Content starts
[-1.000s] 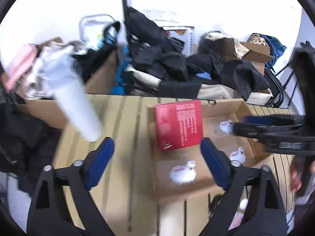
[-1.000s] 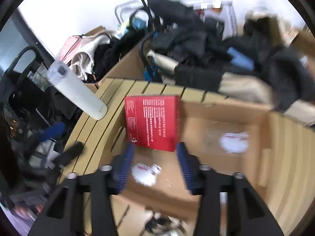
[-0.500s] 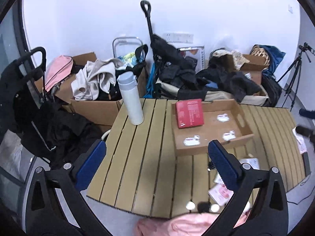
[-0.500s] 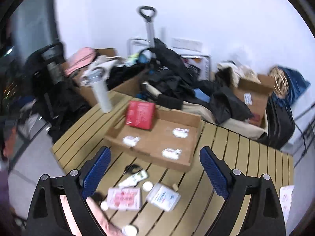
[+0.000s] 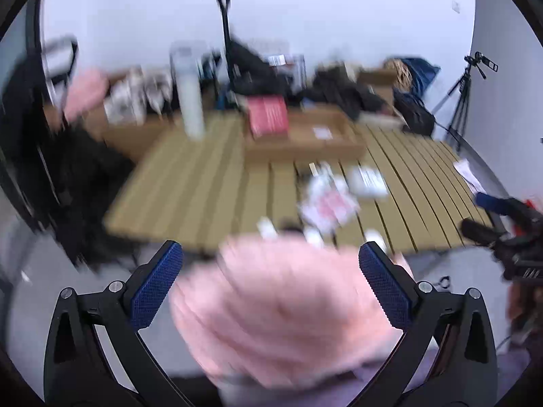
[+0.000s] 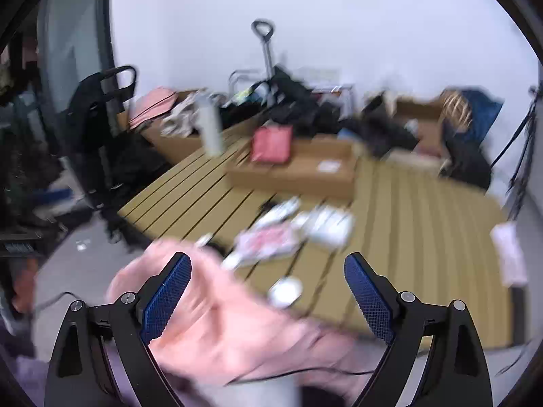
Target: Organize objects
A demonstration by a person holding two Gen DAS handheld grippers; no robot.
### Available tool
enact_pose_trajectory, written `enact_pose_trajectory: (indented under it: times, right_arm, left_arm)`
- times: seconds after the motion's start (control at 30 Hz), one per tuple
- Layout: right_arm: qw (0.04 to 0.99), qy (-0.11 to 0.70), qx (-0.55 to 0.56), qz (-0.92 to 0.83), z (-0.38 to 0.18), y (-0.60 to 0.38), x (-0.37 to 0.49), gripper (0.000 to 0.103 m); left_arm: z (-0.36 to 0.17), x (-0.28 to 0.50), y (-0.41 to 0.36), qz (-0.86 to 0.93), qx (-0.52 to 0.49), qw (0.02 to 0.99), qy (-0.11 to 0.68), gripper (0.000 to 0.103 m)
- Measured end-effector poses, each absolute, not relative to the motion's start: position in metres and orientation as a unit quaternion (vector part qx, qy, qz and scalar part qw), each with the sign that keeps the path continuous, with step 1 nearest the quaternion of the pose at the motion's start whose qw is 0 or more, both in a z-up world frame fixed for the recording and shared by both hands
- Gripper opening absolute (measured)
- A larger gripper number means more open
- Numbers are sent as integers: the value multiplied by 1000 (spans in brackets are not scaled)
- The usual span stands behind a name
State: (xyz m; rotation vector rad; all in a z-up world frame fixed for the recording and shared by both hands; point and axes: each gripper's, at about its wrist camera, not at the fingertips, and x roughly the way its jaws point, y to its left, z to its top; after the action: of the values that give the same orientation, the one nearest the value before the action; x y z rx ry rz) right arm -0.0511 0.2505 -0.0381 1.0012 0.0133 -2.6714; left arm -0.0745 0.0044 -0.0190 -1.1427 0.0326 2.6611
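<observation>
The left gripper point(image 5: 269, 283) has its blue-padded fingers point(image 5: 156, 285) spread wide after just opening, with nothing clamped; blurred pink fabric point(image 5: 281, 308) lies below and between them. The right gripper point(image 6: 268, 293) also stands wide, having just opened, empty, over the same pink fabric at the near edge of the slatted wooden table point(image 6: 407, 210).

On that table, a shallow brown cardboard tray point(image 6: 298, 169) sits toward the far edge, with a red rectangular box point(image 6: 271, 144) leaning in its left end. A tall white cylindrical bottle point(image 6: 210, 129) stands upright near the far left corner, apart from the tray. Small white and pink packets point(image 6: 295, 227), too blurred to identify, are scattered between the tray and the near edge. A round white lid-like piece point(image 6: 285, 291) lies near the near edge.
</observation>
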Motion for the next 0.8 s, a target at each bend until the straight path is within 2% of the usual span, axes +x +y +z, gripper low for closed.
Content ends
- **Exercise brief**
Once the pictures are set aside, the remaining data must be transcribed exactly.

- **Exercise result**
[-1.000s] 
[-1.000s] 
[-0.500s] 
[-0.500s] 
[+0.000s] 
[+0.000s] 
Target: Organize objects
A demonstration by a person holding two Gen DAS handheld grippers; no robot.
### Available tool
enact_pose_trajectory, written `enact_pose_trajectory: (indented under it: times, right_arm, left_arm)`
- times: seconds after the motion's start (control at 30 Hz), one per tuple
- Layout: right_arm: qw (0.04 to 0.99), qy (-0.11 to 0.70), qx (-0.55 to 0.56), qz (-0.92 to 0.83), z (-0.38 to 0.18), y (-0.60 to 0.38), x (-0.37 to 0.49), gripper (0.000 to 0.103 m); left_arm: z (-0.36 to 0.17), x (-0.28 to 0.50), y (-0.41 to 0.36), qz (-0.86 to 0.93), qx (-0.52 to 0.49), qw (0.02 to 0.99), qy (-0.11 to 0.68), gripper (0.000 to 0.103 m)
- Measured end-effector poses, each absolute, not relative to the motion's start: position in metres and orientation as a unit quaternion (vector part qx, qy, qz and scalar part qw), each with the sign that keeps the path continuous, with step 1 nearest the quaternion of the pose at the motion's start whose qw is 0 or more, both in a z-up world frame fixed for the recording and shared by both hands
- Gripper opening absolute (measured)
- A larger gripper number means more open
- Numbers are sent as integers: the value multiplied by 1000 (spans in brackets are not scaled)
- The usual span stands behind a name
State: (xyz m; rotation vector rad; all in a z-up world frame fixed for the recording and shared by both hands; point and axes: each gripper's, at about its wrist camera, not at the fingertips, and x roughly the way its jaws point, y to its left, z to its top; after the action: of the values that give the same orientation, the one nearest the value before the action; x y z rx ry rz) right arm -0.0511 0.2505 -0.0381 1.0012 0.0133 -2.6714; left arm -0.0745 0.0044 -0.0190 -1.1427 0.0326 2.6611
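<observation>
The left gripper point(image 5: 269, 283) has its blue-padded fingers point(image 5: 156, 285) spread wide after just opening, with nothing clamped; blurred pink fabric point(image 5: 281, 308) lies below and between them. The right gripper point(image 6: 268, 293) also stands wide, having just opened, empty, over the same pink fabric at the near edge of the slatted wooden table point(image 6: 407, 210).

On that table, a shallow brown cardboard tray point(image 6: 298, 169) sits toward the far edge, with a red rectangular box point(image 6: 271, 144) leaning in its left end. A tall white cylindrical bottle point(image 6: 210, 129) stands upright near the far left corner, apart from the tray. Small white and pink packets point(image 6: 295, 227), too blurred to identify, are scattered between the tray and the near edge. A round white lid-like piece point(image 6: 285, 291) lies near the near edge.
</observation>
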Motion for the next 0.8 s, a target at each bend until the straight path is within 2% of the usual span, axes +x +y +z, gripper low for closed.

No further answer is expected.